Нравилась также сказка про волка и лису, в которой лиса подучила волка сунуть хвост в прорубь, чтоб наловить рыбы. Вот волк-простофиля опустил хвост в прорубь, вода в проруби замерзает, а лисица приговаривает: "Мерзни, мерзни, волчий хвост". Волк спрашивает: "Что ты, кумушка, говоришь?" - "А я говорю, ловись, рыбка, большая и маленькая". От сказки этой оставалось все же какое-то болезненное, неприятное чувство. Хвост у волка примерзал ко льду, прибегали мужики, начинали колотить волка, волк отрывал хвост и убегал. Жалко было волка. Думалось: ему ведь без хвоста больно!
Самая страшная сказка была про медведя на липовой ноге. О том, как повадился медведь на пасеку к мужику мед воровать, а мужик выскочил с топором. Медведь - удирать, а мужик бросил топор и отрубил медведю ногу. Баба стала варить мясо от этой медвежьей ноги, шерсть ободрала и стала прясть. А медведь решил отомстить. Сделал себе деревянную ногу из липы и березовую клюку, ночью пошел в деревню. Идет и приговаривает: "Скирлы, скирлы, скирлы, на липовой ноге, на березовой клюке. Все по селам спят, по деревням спят, одна баба не спит - мою шерстку прядет, мое мясо варит..."

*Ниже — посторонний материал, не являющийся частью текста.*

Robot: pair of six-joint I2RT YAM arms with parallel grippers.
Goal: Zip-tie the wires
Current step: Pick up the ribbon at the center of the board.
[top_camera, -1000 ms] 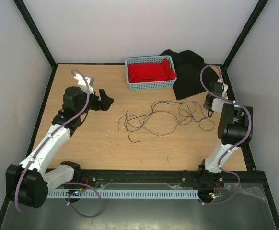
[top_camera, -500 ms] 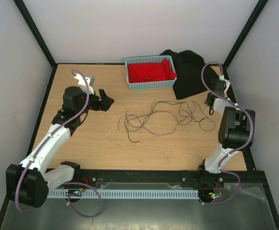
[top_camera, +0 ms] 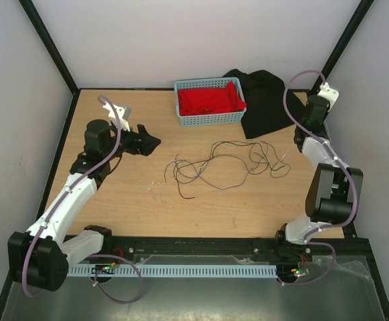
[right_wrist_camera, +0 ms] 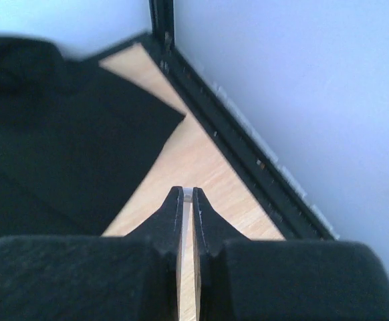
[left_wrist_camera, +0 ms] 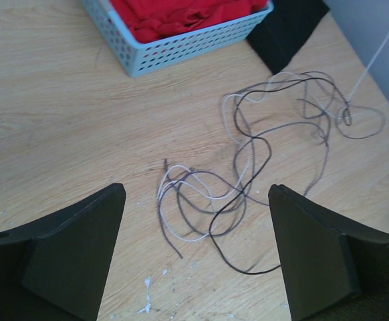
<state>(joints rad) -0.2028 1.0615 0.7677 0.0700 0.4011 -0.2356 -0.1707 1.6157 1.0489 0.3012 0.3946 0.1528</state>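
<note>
- At mid-table, slightly right of centre, I see the wires [top_camera: 224, 160]: several very thin, flexible strands, dark and pale. They lie in loose, overlapping loops on the light wooden table top [top_camera: 127, 194].
- The left wrist view shows the same tangle [left_wrist_camera: 242, 179] lying flat on the wood [left_wrist_camera: 47, 120], with its free ends toward the near left.
- Left gripper [top_camera: 149, 137] [left_wrist_camera: 196, 200]: the black fingers are spread wide and hold nothing. It hovers to the left of the tangle and is not in contact with it. In its own camera the strands show between the two fingers.
- Right gripper [top_camera: 307, 126] [right_wrist_camera: 186, 194]: it is held high over the table's right edge. The fingers stand almost together, leaving only a narrow slit, and I make out a pale sliver at their tips.
- A thin, straight pale strip [left_wrist_camera: 375, 60] rises from the right end of the tangle toward the upper right and leaves the left wrist view. I read it as the sliver pinched by the right fingers.
- Beyond the wires stands a light blue perforated plastic basket [top_camera: 211, 120] [left_wrist_camera: 181, 47] filled with red fabric [top_camera: 208, 100] [left_wrist_camera: 181, 13].
- A crumpled black cloth [top_camera: 265, 100] [left_wrist_camera: 288, 33] [right_wrist_camera: 47, 134] lies just beside the basket, toward the far right corner.
- In the right wrist view, a strip of bare wood [right_wrist_camera: 208, 167] separates that cloth from the black frame rail [right_wrist_camera: 241, 154].
</note>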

Как только отец начинал страшным голосом это "скирлы, скирлы", мы с братом залезали с головой под одеяло и тряслись от страха, и все же каждый раз просили рассказать эту сказку.
Но самое неизгладимое впечатление произвела на меня сказка "Мальчик с пальчик", которая рассказывалась в таком варианте. Жили муж и жена. И у них было много детей. Самый маленький был мальчик с пальчик. Муж и жена были небогатые, а скоро и совсем обеднели. И вот однажды вечером муж говорит жене: "Давай заведем наших детей в лес да там и оставим. Все равно у нас уже нет денег, и кормить их нечем будет". Так они и решили. А мальчик с пальчик в это время не спал и все слышал. На следующий день он набрал полные карманы камешков, а когда отец повел его вместе со всеми братьями в лес, как будто на прогулку, он тайком бросал из кармана по одному камешку на землю. Вот отец отвел их в самую гущу леса да там и бросил, сказав: "Вы тут погуляйте, а я пойду поищу грибов". Ребята играли, играли, а отца все нет и нет. Видят, уже и вечер скоро наступит. Все стали плакать. А мальчик с пальчик: "Не плачьте, я найду дорогу домой". И вот он по тем камешкам, которые бросал, когда по лесу шли, нашел дорогу домой. Пришли братья из леса, а войти в дом боятся. Стоят под окном и слушают, как отец с матерью разговаривают. Оказалось, что приехал брат отца и привез им много денег, и теперь они жалеют, что отвели своих детей в лес. Мать говорит, что надо идти искать их, а отец отвечает, что их все равно уже растерзали, наверно, хищные звери. Отец и мать начали плакать, а мальчик с пальчик и братья бросились поскорей домой. "А вот и мы!" - говорят. Все были рады. И стали жить-поживать да добра наживать.
С тех пор как я услышал эту сказку впервые, в моей душе поселилась тревога. Я только и думал о том, что родители мои обеднеют и отведут нас с братом в лес на растерзание диким зверям.